Variety show brings spice to Prague park

Photo: www.palazzo.cz

Letna Park in Prague occupies a high, flat plain overlooking the Vltava river. Over the centuries, it's been the location of a military barracks, May Day parades, and last winter, a tent city for the Prague's homeless population. This season, Letna has a new occupant, the variety show known as Palazzo.

The joke had something to do with the cost of buying President Bush a racehorse for his birthday. Comedian Sanjay Shihora got out a piece of chalk and started writing on a blackboard furiously. For several minutes, Mr. Shihora filled the board with his deranged calculations, while a well-dressed crowd of married people and work colleagues looked on from their dinner tables in bafflement. One equation led to another, and finally the equal symbol led to Mr. Shihora's punchline, which caused the audience burst into laughter and cheers over a joke, that was, well, about mathematics.

In the cozy, candle-lit red velvet confines of the Palazzo tent in Letna Park, it somehow made sense.

About as much sense, anyway, as forking swordfish tartare prepared by a celebrity chef into your gullet while watching a nearly naked woman contort herself into a pretzel shape on a high trapeze.

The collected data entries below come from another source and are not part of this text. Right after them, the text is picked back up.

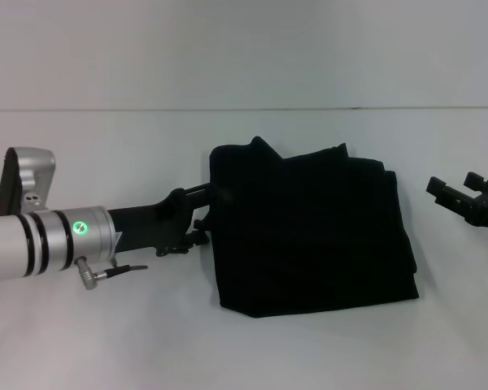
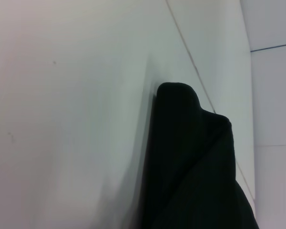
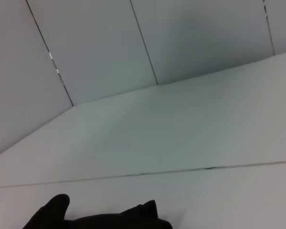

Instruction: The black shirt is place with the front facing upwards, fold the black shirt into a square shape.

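The black shirt (image 1: pixel 309 227) lies folded into a rough square in the middle of the white table (image 1: pixel 106 341). Its layered edges show along the far and right sides, and no lettering is visible. My left gripper (image 1: pixel 210 215) reaches in from the left and sits at the shirt's left edge with its fingers spread, one near the far corner and one lower down. The left wrist view shows a raised fold of the shirt (image 2: pixel 190 167) up close. My right gripper (image 1: pixel 455 188) hovers open to the right of the shirt, apart from it. A strip of the shirt (image 3: pixel 95 222) shows in the right wrist view.
The white table runs back to a seam (image 1: pixel 244 109) where it meets a pale wall (image 1: pixel 244 49). Bare tabletop lies in front of and on both sides of the shirt.
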`<state>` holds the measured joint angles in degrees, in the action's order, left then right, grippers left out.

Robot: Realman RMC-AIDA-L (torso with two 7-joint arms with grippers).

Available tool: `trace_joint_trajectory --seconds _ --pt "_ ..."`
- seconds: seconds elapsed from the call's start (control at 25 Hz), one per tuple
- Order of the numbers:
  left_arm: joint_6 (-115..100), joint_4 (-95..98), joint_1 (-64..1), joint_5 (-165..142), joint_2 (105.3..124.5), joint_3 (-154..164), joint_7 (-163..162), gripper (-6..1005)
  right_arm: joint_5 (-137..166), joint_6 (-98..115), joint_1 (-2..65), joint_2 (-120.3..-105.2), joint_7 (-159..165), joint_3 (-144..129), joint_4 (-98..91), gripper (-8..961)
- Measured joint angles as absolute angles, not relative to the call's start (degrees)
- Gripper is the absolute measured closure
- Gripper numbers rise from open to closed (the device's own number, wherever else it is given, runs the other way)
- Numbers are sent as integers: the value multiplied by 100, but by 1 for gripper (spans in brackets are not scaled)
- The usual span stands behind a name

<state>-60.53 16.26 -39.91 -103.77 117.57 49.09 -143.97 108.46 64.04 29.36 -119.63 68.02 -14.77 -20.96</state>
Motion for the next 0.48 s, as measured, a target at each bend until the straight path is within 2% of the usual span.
trace_joint_trajectory --seconds 0.36,0.48 --pt "-5879 1590 -4029 -10380 11803 4969 -14391 50 10845 6412 2944 -11970 6799 -1490 -2063 68" --pt "-5831 1654 -4018 -10358 11894 4916 -14207 49 10845 6414 2944 -11970 6797 -1492 -2060 68"
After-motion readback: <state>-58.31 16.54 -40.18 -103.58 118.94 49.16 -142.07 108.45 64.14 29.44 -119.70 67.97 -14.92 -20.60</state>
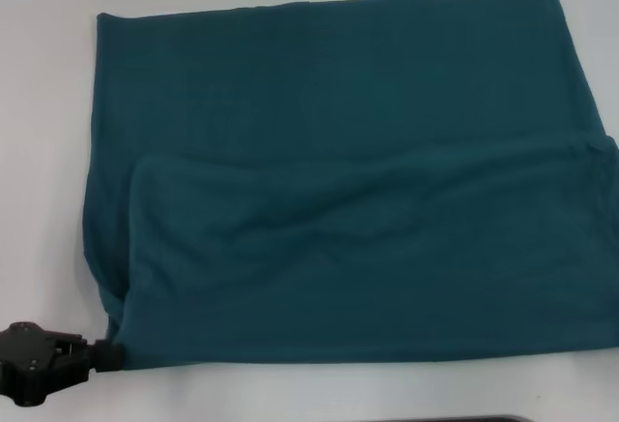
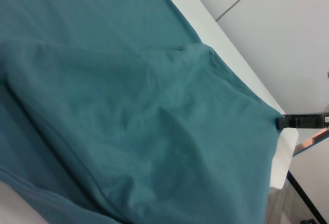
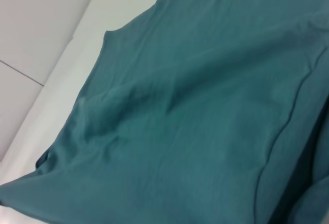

Variety, of course, is what a variety show is all about. There was also a magician who made a wedding ring vanish and reappear, a chanteuse singing the standards, and plenty of acrobatics to make the floorboards of the tent creak.

This is the first year Palazzo has put Prague on to its itinerary, which has long included cities in Germany and Austria.

Brno-based Magician Robert Fox is happy to be performing in his home country. He says it's about time the variety show tradition was revived in the Czech lands:

"Here was a really great traditions but it stopped 1930. But in the 19th century was a great tradition. Everywhere was varieties, people wanted to have fun and be around people, and now is actually new for young people. It's new. But the old ones, remember from their parents....

Photo: www.palazzo.cz
I was performing in all other countries like America, Luxembourg, Austria and Czech people are starting slowly to warm up, but as they are warm they're really nice. They scream and enjoy the show."

With the cheapest tickets to Palazzo costing 1,400 crowns, or close to seventy US dollars, it's been a challenge so far to fill the pavilion. Or to fill it with Czechs, anyway.

"We're Dave and Jill, we're from England."

"The show was fantastic, the food was lovely. It was all very good."

-What was the most impressive thing you saw?

"My wife obviously."

"No! I think it had to be the trapeze artists, they were fantastic."